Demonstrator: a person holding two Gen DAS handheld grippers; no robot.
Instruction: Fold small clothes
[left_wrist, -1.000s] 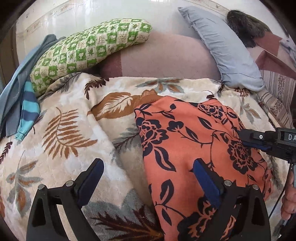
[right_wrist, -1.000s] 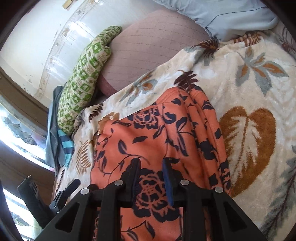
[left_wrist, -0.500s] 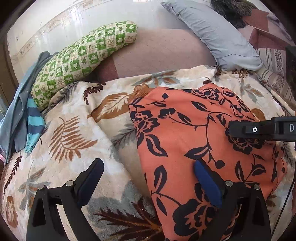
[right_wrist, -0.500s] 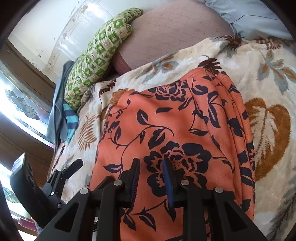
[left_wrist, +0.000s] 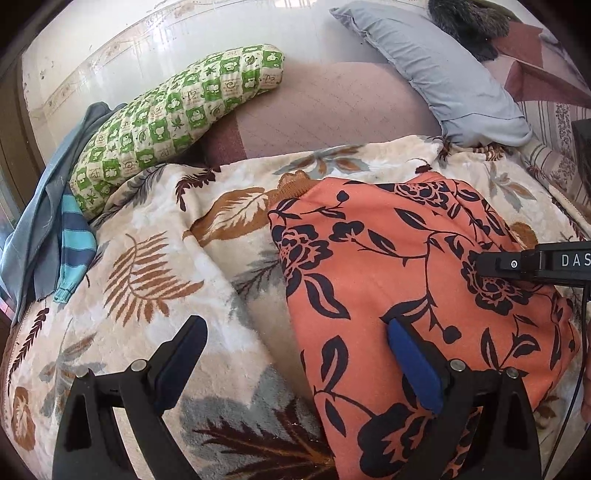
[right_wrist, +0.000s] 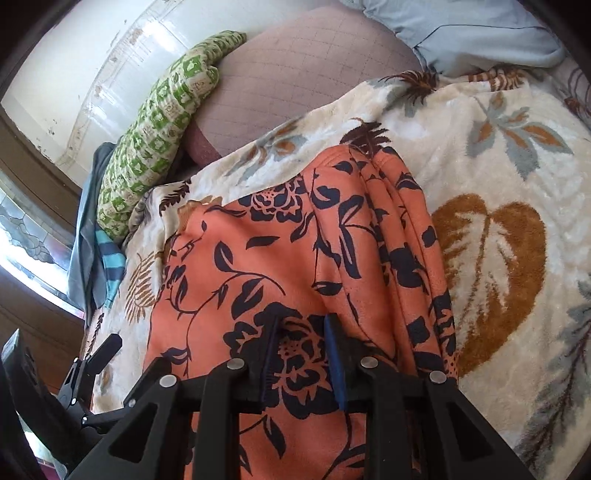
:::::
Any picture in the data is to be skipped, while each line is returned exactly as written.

Demonstrator: a person holding two Gen DAS handheld grippers; no robot.
Instruction: Fold small clothes
[left_wrist, -1.000s] 
[right_wrist, -1.000s] 
[left_wrist, -0.500s] 
[right_wrist, -0.500s] 
[left_wrist, +0.000s] 
[right_wrist, +0.000s] 

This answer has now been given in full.